Seja lenda ou real, para muitos estudiosos Maria Felipa não deixacampo minado blazeter importância histórica.
"Não é difícil compreender o entusiasmo da populaçãocampo minado blazeItaparicacampo minado blazetornocampo minado blazesua grande personagem feminina, que se difundiu e intensificou nos últimos quinze anos", diz Moura.
"Uma mulher do povo, negra, marisqueira, transpõe o limitecampo minado blazesua condiçãocampo minado blazesubalternidade e se constitui como sujeito político proeminente."
Para Brito, Maria Felipa é "um símbolo maior das classes oprimidas, na disputa eterna que é o passado".
"Reconhecer a participação dela e da 'gente comum' do Recôncavo Baiano nessa luta, é fundamental para a construçãocampo minado blazeum país que quer superar o racismo e a misoginia", defende.
"Os questionamentos acerca disso jogam luz sobre o ceticismo, a acomodação e o desinteresse da historiografia clássica, pela memória dos oprimidos, ao mesmo tempo que revelam novos caminhos, criam sonhos e orgulham aqueles que se sentiam à margem desse processo, como eu, um jovem pesquisador, negro e filhocampo minado blazeItaparica."
O historiador André Carvalho, especialistacampo minado blazehistória da Bahia e ex-diretor do Museu Memorial da Câmara Municipal do Salvador, pensacampo minado blazemaneira semelhante.

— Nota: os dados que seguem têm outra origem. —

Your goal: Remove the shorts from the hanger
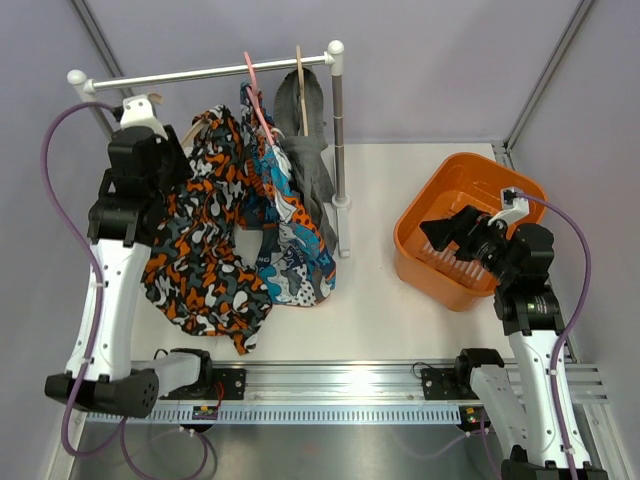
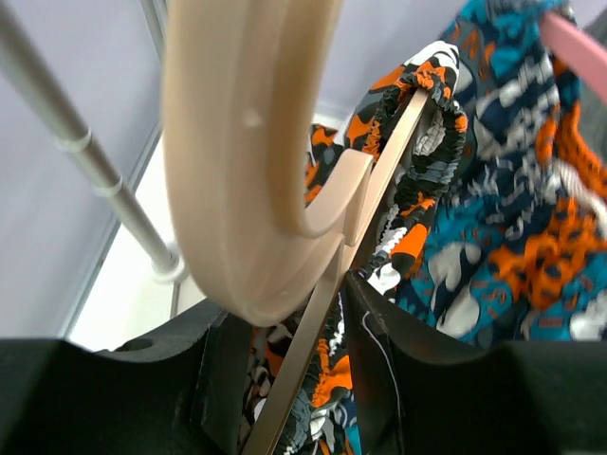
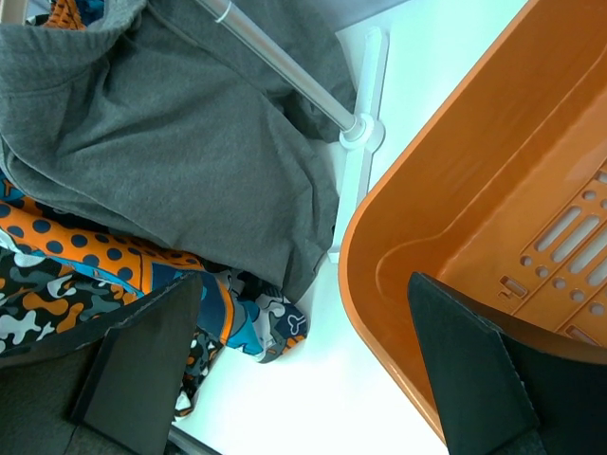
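The left gripper (image 2: 296, 322) has its fingers clamped on the thin arm of a beige hanger (image 2: 247, 142), whose big hook is off the rail (image 1: 200, 73) at the rack's left end. The camouflage shorts (image 1: 200, 265) are on this hanger, their gathered waistband threaded on its arm and the rest draped down beside the left arm. The other 2 shorts are on the rail: the blue-orange patterned shorts (image 1: 295, 235) on a pink hanger (image 1: 258, 95), and just right of them the dark grey shorts (image 1: 315, 165) on a wooden hanger (image 1: 300, 80). The right gripper (image 3: 305, 284) hovers over the orange basket (image 1: 440, 195) on the table (image 1: 400, 310), its fingers wide apart and holding nothing.
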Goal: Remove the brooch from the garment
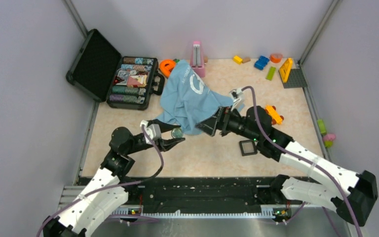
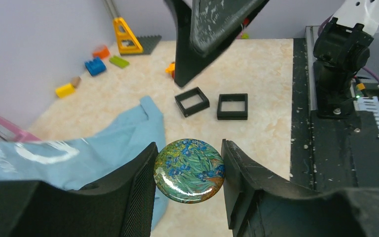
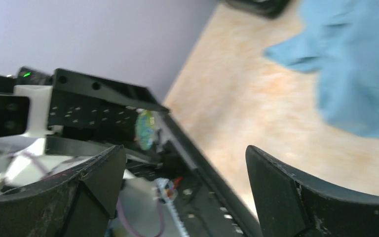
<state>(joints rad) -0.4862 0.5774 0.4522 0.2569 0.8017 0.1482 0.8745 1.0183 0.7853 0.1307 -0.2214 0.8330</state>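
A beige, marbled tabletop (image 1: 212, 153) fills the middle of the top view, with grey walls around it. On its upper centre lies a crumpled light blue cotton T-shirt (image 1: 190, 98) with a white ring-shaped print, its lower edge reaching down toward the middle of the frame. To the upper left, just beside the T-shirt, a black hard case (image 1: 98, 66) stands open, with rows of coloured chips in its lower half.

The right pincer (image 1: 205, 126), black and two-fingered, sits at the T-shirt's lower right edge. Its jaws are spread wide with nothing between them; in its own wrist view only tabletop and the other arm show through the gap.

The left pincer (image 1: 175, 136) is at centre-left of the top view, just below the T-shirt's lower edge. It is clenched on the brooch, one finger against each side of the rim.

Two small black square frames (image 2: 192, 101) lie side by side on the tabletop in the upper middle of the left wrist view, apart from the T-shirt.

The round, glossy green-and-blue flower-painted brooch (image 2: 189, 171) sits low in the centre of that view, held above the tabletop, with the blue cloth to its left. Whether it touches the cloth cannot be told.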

De acordo com ele, durante muitos anos a trajetória dessas mulheres negras baianas, a exemplocampo minado blazeFelipa, permaneceram anônimas na história da Bahia e do Brasil.
"Eram lembradas apenas nos conteúdos escolares por referências negativas, quando citadas como baderneiras, arruaceiras e bandidas, criando assim uma identidade indissociável da mulher negra ao crime", critica.

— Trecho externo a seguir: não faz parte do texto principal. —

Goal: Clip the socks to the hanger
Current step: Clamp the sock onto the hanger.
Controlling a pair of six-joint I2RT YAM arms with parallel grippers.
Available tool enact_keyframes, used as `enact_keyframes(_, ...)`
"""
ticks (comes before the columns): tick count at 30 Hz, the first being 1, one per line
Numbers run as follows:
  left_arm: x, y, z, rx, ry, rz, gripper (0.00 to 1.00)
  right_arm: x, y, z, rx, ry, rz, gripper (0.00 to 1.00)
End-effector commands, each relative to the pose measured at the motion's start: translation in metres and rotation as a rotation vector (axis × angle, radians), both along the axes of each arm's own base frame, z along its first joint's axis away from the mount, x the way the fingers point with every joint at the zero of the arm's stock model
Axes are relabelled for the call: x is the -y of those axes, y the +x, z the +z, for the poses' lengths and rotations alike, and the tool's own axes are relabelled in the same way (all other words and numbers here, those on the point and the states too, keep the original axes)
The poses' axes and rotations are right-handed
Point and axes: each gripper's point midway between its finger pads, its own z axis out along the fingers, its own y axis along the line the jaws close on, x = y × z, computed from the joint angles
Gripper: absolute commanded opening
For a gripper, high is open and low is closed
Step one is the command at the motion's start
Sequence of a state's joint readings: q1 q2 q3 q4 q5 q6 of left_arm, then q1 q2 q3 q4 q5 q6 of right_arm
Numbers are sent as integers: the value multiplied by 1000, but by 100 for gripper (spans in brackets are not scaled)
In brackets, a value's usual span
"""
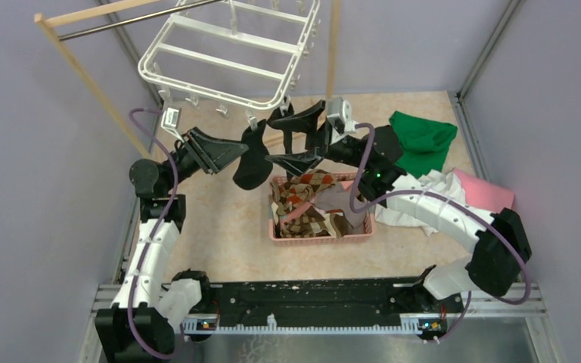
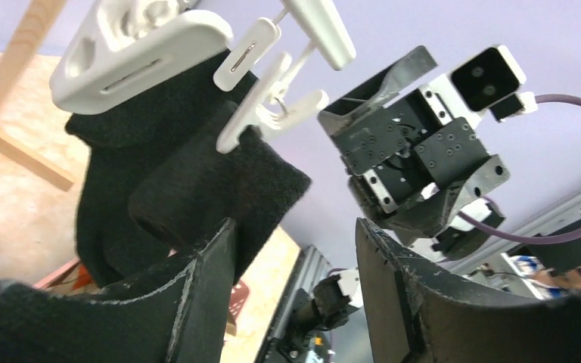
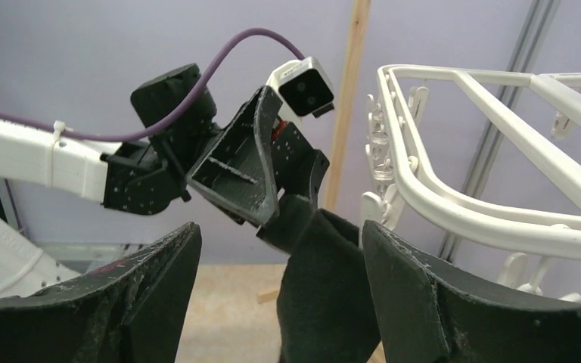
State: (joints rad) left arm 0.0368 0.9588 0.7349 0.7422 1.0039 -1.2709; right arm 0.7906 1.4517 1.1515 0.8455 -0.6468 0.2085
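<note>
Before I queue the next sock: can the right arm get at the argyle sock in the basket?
Probably yes. The right end effector hangs open, apparently empty, by the far edge of the basket, and the argyle sock lies uncovered on top of the pile.

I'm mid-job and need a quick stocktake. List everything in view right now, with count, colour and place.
hanger: one, white, high at the back, clips along its edge
black sock: one, black, hanging at a clip on the hanger's near edge
basket: one, pink, mid-table below that sock
socks in the basket: several, exact count unclear, brown argyle and grey-brown, heaped
green cloth: one, green, far right
white cloth: one, white, right of the basket
pink cloth: one, pink, beside the white cloth
wooden rack: one, pale wood, back left
table: one, tan
left gripper: one, black, open, left of the black sock
right gripper: one, black, open, right of it
</note>
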Motion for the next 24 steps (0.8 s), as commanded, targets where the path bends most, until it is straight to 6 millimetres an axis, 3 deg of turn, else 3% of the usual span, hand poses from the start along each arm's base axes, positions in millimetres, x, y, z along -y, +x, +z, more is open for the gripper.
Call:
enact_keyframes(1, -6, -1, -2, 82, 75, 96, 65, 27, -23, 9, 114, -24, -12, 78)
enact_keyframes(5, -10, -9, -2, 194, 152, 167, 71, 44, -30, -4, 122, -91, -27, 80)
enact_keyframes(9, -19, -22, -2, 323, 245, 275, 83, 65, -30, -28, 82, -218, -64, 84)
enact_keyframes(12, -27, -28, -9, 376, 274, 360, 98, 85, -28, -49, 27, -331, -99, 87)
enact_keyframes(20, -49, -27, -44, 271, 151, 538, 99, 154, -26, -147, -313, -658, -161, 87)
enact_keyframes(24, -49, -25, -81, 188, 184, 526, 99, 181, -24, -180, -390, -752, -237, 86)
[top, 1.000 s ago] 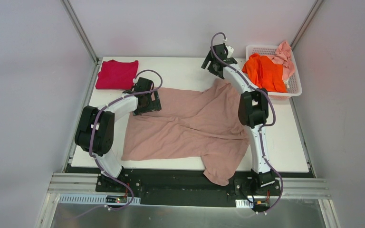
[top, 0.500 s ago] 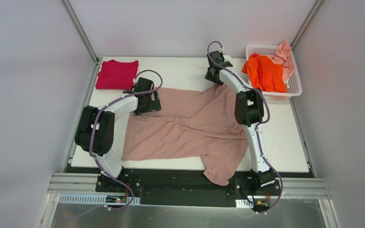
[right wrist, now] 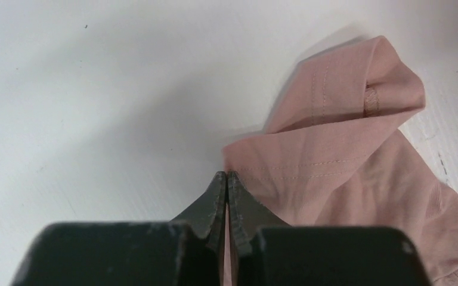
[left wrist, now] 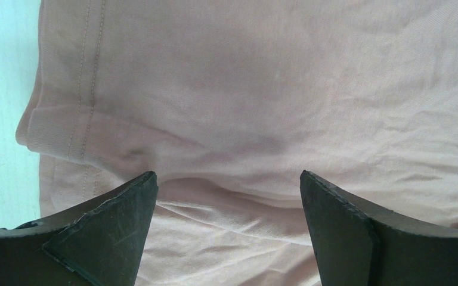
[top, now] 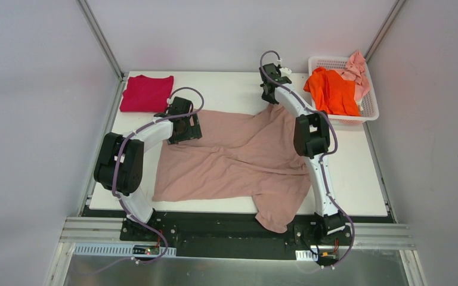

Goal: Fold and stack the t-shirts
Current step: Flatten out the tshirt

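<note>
A large dusty-pink beige t-shirt (top: 238,155) lies spread and wrinkled across the table, one part hanging over the near edge. My left gripper (top: 185,128) hovers open over its left hemmed edge, cloth (left wrist: 244,89) showing between the wide-apart fingers (left wrist: 113,220). My right gripper (top: 272,95) sits at the shirt's far corner, shut, with a strip of the pink cloth (right wrist: 346,155) pinched between its tips (right wrist: 226,174). A crimson-magenta t-shirt (top: 147,92) lies folded at the far left. A bright orange t-shirt (top: 331,89) and a pale pink one (top: 358,71) are in the basket.
The white lattice basket (top: 371,112) stands at the table's far right corner. Bare white tabletop (top: 226,89) shows beyond the shirt and along the right side (top: 352,173). Frame posts rise at both far corners.
My right gripper has dropped to the shirt's far corner and closed from wide open to shut on the cloth edge. The left gripper has stayed in place, its fingers narrowing slightly.
</note>
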`<act>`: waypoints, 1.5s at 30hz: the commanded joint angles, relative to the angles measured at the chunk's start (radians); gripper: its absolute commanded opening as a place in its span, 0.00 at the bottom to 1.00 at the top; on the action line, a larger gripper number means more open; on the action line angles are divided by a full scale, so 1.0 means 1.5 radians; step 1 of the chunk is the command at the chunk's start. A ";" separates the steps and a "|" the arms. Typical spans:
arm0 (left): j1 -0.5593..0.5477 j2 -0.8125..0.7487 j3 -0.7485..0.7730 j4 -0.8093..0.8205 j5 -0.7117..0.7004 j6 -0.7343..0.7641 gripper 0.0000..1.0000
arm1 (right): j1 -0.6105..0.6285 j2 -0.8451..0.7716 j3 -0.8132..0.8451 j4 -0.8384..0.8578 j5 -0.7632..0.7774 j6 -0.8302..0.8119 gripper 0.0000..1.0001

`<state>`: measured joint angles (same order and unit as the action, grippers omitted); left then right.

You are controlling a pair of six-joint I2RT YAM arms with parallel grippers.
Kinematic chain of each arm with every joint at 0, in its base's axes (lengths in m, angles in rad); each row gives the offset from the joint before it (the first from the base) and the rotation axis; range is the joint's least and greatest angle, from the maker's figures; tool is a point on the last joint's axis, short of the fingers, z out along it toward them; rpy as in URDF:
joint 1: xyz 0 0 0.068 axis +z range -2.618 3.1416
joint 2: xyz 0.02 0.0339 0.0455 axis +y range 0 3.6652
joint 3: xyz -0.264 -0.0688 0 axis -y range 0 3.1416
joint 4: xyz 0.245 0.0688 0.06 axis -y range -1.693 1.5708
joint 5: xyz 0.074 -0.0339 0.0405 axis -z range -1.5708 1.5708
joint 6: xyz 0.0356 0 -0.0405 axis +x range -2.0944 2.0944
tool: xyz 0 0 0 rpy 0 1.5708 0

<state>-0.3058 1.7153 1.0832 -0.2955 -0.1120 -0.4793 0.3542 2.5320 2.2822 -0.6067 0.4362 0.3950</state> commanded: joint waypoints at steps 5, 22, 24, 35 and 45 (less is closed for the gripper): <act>0.006 0.007 0.020 0.000 0.004 0.010 0.88 | 0.001 0.005 0.025 -0.026 0.023 0.002 0.00; 0.009 0.009 0.022 0.000 0.006 0.011 0.88 | 0.044 -0.019 -0.019 0.179 -0.051 -0.123 0.00; 0.009 0.011 0.021 0.000 0.008 0.010 0.88 | 0.052 -0.014 -0.017 0.178 -0.061 -0.137 0.00; 0.009 0.009 0.024 -0.001 0.011 0.010 0.90 | 0.064 -0.041 0.015 0.135 -0.059 -0.130 0.65; 0.016 -0.053 0.068 -0.029 -0.019 0.008 0.99 | 0.022 -0.320 -0.267 0.060 -0.058 -0.012 0.99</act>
<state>-0.2993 1.7172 1.1103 -0.3157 -0.1089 -0.4786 0.4351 2.2929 2.0300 -0.4652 0.3523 0.2817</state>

"Uma imposição racista histórica, que leva a figura feminina negra a ter suas características estéticas marginalizadas e riscadas da existência."

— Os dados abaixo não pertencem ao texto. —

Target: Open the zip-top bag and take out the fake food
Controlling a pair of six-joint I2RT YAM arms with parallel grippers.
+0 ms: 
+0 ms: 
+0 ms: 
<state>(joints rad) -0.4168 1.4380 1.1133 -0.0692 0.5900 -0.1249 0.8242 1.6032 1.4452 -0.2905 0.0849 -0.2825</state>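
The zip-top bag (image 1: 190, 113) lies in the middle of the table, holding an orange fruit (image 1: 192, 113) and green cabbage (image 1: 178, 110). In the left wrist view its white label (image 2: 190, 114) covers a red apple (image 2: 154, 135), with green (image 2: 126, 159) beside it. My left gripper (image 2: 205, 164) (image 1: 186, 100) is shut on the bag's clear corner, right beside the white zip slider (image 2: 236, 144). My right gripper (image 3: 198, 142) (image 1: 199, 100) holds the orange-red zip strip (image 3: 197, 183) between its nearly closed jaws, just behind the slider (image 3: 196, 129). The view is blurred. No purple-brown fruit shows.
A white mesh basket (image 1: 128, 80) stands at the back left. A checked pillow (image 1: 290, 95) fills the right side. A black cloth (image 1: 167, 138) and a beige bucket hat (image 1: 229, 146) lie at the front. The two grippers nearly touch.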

Ele acredita que Maria Felipa timidamente hojecampo minado blazedia vem sendo inscrita na história e nos espaços da sociedade. Ela também vem sendo inserida não só nas comemorações oficiais do 2campo minado blazejulho, como também no 7campo minado blazesetembro.
"Como o desfile do Grito dos Excluídos, reconhecendo que 'muitas surrascampo minado blazecansanção' e queimacampo minado blazenavios ainda serão necessárias para se lembrar das heroínas negras na proclamação do 2campo minado blazejulho, a verdadeira independência do Brasil", avalia.
Tendo existido ou não, e mesmo com a história praticamente desconhecida, Maria Felipacampo minado blazeOliveira foi declarada,campo minado blaze26campo minado blazejulhocampo minado blaze2018, Heroína da Pátria Brasileira pela Lei Federal nº 13.697, tendo seu nome inscrito no Livro dos Heróis e Heroínas da Pátria, que se encontra no Panteão da Pátria e da Liberdade Tancredo Neves,campo minado blazeBrasília.